Well, they’ve been in negotiations without a contract since February – and have reached an impasse.
So instead of being in the classrooms today, teachers will be picketing outside these schools.
In Gloucester, they’re looking for an 18-25% raise over the course of a new contract, and up to 52 days of paid parental leave, among other issues.
But Gloucester’s mayor says the city is facing up to a $7 million budget shortfall, and it’s impossible to give teachers everything they’re asking for.
Meanwhile in Beverly, teachers say they’re underpaid, schools are understaffed, classrooms are overflowing, and teachers are burned out and heading to other districts.
The Department of Labor Relations is now involved, and so negotiations will be through a mediator going forward.
“None of us wants to do this, but at this point we have no choice,” said Julia Brotherton, of the Beverly Teachers Association. “Beverly schools are in crisis. Critical paraprofessional positions regularly go unfilled because the city pays only poverty wages.”

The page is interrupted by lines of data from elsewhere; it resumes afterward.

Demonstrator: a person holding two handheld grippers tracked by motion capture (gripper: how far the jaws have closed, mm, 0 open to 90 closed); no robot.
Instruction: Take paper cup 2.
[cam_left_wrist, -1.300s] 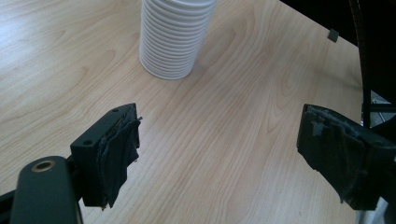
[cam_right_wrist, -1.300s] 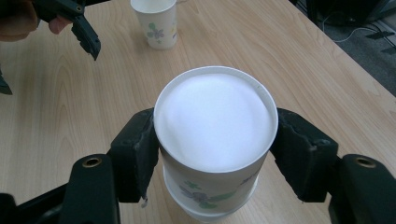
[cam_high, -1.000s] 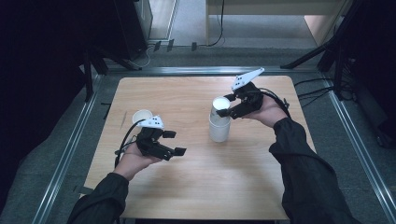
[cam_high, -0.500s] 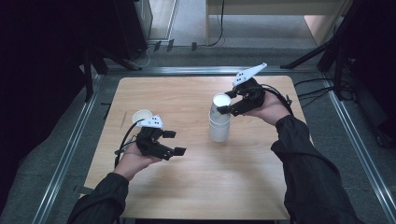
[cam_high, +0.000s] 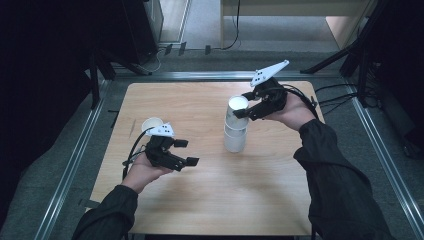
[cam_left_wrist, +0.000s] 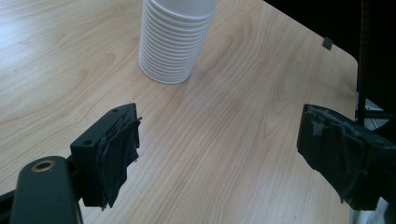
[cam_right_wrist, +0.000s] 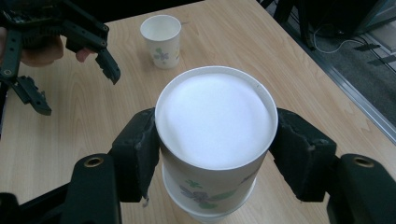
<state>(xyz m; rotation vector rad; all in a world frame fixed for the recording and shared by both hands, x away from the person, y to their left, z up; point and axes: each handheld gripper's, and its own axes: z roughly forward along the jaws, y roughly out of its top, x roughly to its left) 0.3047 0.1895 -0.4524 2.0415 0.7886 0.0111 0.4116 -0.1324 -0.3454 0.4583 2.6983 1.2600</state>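
Between the right gripper's matt, frayed cloth-like pads sits a smooth white paper cup with a floral print, above a matt, light wood-grain table.

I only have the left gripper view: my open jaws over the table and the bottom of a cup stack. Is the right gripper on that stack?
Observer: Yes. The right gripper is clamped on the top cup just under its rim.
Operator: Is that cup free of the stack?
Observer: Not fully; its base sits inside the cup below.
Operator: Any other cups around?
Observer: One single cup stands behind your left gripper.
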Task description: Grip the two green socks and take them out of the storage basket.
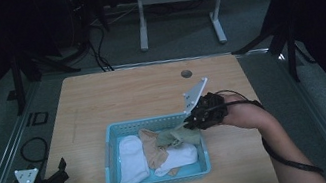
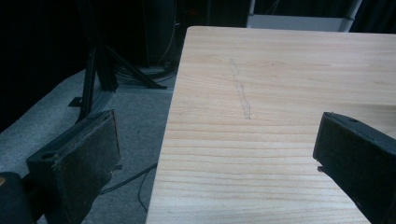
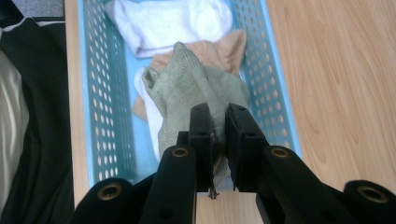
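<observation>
The table [image 1: 101, 97] is carrying a blue basket [image 3: 100, 93] of socks just ahead of the right gripper [image 3: 219, 122], whose jaws are pinching a green sock [image 3: 196, 88]. Lifting out seems underway; next, clearing the rim. The left gripper [image 2: 219, 154] is idling, jaws spread.

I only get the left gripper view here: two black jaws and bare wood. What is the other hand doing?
Observer: The right gripper is shut on a green sock, over a blue basket.
Operator: Anything else in that basket?
Observer: Yes, a white sock and a tan sock lie in it.
Operator: And where is my gripper?
Observer: The left gripper sits open at the table's near left corner, apart from the basket.
</observation>
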The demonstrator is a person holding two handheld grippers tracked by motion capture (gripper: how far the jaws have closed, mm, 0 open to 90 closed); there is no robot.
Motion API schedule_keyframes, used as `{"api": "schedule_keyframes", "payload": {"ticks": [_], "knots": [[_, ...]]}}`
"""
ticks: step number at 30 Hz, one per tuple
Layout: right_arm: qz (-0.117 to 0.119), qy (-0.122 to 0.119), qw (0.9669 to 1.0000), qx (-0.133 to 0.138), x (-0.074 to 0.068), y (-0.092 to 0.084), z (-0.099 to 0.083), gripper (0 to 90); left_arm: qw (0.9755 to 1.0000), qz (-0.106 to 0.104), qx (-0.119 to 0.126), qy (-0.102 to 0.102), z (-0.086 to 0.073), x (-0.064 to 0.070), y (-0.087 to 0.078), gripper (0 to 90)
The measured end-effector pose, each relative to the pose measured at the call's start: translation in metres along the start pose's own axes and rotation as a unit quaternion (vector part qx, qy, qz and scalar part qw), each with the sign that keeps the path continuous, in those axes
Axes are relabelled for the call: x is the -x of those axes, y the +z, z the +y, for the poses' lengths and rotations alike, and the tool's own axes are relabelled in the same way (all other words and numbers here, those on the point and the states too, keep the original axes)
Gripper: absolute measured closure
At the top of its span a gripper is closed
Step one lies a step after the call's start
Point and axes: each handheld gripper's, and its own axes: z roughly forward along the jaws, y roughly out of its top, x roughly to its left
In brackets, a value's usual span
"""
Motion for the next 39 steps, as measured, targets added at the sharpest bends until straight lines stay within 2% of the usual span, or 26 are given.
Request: {"api": "schedule_keyframes", "payload": {"ticks": [12, 20, 24, 26, 32, 39], "knots": [[-0.014, 0.045, 0.9989, -0.005, 0.007, -0.016, -0.047, 80.8, 1.0, 0.0, -0.001, 0.0, 0.0, 0.0, 0.0, 0.4], [-0.028, 0.078, 0.9965, -0.01, 0.009, -0.027, -0.083, 80.8, 1.0, 0.001, -0.001, 0.0, 0.0, 0.0, 0.0, 0.3], [-0.035, 0.095, 0.9949, 0.0, 0.01, -0.035, -0.099, 80.8, 1.0, 0.002, -0.001, -0.001, 0.0, 0.0, 0.0, 0.4], [-0.038, 0.101, 0.9942, -0.003, 0.01, -0.037, -0.105, 80.8, 1.0, 0.002, -0.001, 0.0, 0.0, 0.0, 0.0, 0.3], [-0.03, 0.115, 0.9929, -0.007, 0.01, -0.03, -0.12, 80.7, 1.0, 0.002, -0.001, -0.001, 0.0, 0.0, 0.0, 0.3], [-0.009, 0.131, 0.9911, -0.02, 0.007, -0.008, -0.138, 80.7, 1.0, 0.003, -0.001, 0.0, 0.0, 0.0, 0.0, 0.4]]}}
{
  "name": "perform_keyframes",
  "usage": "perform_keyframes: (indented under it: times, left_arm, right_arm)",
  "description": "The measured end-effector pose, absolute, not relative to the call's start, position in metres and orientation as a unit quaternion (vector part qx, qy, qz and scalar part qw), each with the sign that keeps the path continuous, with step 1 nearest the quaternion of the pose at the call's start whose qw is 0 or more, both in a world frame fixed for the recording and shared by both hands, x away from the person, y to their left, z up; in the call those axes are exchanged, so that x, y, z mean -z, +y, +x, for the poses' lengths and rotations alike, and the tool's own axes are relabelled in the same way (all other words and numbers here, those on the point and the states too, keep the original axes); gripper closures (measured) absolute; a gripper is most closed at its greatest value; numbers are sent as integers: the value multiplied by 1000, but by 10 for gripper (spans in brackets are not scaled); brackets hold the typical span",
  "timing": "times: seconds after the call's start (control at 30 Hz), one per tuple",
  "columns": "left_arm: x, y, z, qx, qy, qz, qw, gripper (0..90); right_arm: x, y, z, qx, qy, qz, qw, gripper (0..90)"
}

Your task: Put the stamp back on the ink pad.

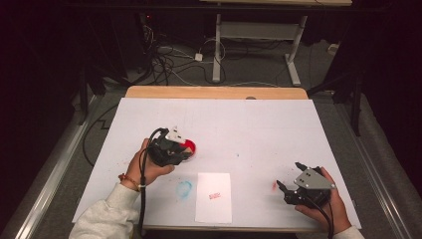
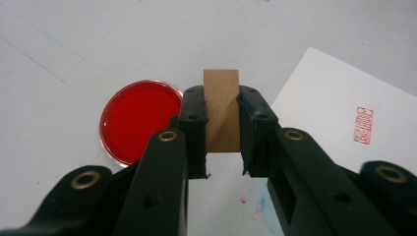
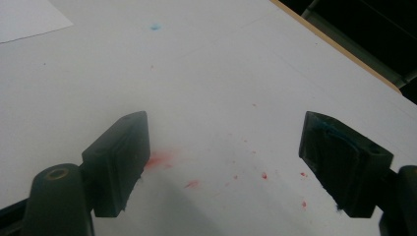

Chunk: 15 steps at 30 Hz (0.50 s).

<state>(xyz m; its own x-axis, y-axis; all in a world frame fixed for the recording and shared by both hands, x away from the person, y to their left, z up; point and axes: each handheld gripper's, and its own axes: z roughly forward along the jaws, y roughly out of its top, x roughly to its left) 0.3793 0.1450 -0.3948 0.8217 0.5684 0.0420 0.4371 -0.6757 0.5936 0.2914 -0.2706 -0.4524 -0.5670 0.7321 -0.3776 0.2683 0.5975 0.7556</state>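
Stamping work on a white tabletop (image 1: 249,124), one hand-held gripper in each hand.

Left hand-held gripper (image 2: 222,105) is clamped tight on a small wooden stamp block (image 2: 222,110), which stands upright between its two black jaws (seen in the left gripper view). Just beside it lies a round dish of red ink (image 2: 140,120), partly covered by the gripper in the high view. A white sheet of paper (image 1: 214,199) lies near the tabletop's front edge and bears a small red seal print (image 1: 214,196); a blue smudge (image 1: 184,189) sits just left of the sheet. Right hand-held gripper (image 1: 288,179) rests well apart at the right, jaws spread wide and holding nothing, above faint red ink specks (image 3: 162,160).
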Motion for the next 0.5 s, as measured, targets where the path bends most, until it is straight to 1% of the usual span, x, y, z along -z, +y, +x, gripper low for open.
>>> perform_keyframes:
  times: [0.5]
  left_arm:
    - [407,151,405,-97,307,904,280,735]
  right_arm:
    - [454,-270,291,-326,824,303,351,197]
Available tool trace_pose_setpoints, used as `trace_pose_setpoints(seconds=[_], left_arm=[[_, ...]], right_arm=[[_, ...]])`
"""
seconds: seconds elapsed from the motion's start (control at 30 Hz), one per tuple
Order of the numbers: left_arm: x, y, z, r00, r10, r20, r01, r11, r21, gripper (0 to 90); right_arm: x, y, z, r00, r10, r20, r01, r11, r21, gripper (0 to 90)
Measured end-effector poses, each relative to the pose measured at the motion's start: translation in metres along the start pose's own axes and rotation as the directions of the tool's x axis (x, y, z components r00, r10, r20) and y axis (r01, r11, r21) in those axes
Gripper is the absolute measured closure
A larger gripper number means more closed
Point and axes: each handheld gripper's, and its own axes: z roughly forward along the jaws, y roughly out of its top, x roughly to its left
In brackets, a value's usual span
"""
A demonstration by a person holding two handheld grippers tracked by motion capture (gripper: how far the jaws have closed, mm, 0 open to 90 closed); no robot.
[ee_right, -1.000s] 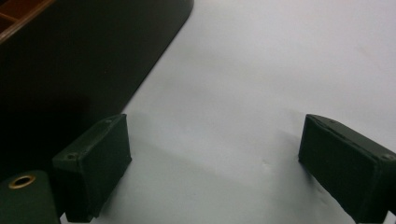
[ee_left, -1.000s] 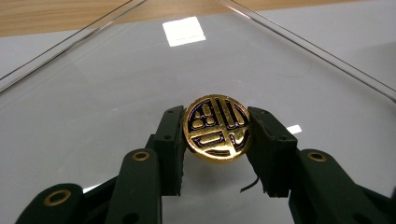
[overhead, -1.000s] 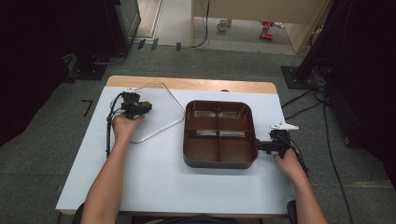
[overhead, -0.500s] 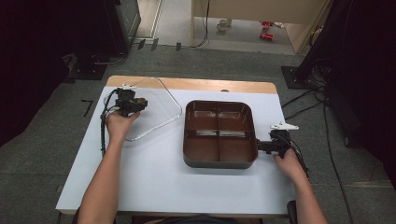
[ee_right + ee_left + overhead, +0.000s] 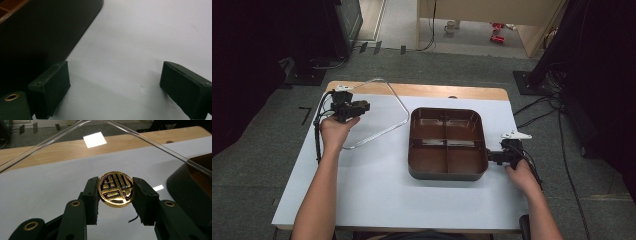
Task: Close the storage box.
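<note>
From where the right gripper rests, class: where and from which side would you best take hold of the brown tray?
Probably the right rim of the brown tray. The right gripper sits beside that wall with jaws open; come in from the right, one jaw over the rim, one outside. The wall looks thin and upright, so it should fit between them.

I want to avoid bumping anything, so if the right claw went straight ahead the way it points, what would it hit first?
Most likely the brown tray. From above, the right claw sits open beside its right wall, pointing toward it. In its own view the wall lies left of centre, so depth is uncertain.
</note>
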Motion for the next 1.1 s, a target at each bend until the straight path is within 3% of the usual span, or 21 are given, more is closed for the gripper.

The Beverly School Committee said in a statement, “We want to make it clear that the School Committee does not condone the illegal actions of the Beverly Teachers Association…We understand that this is a severe disruption to the lives of our students and families…”
Meanwhile, Gloucester has a playoff football game Friday night that could be in jeopardy and might not happen due to the strike. We should find out later in the day whether that will happen.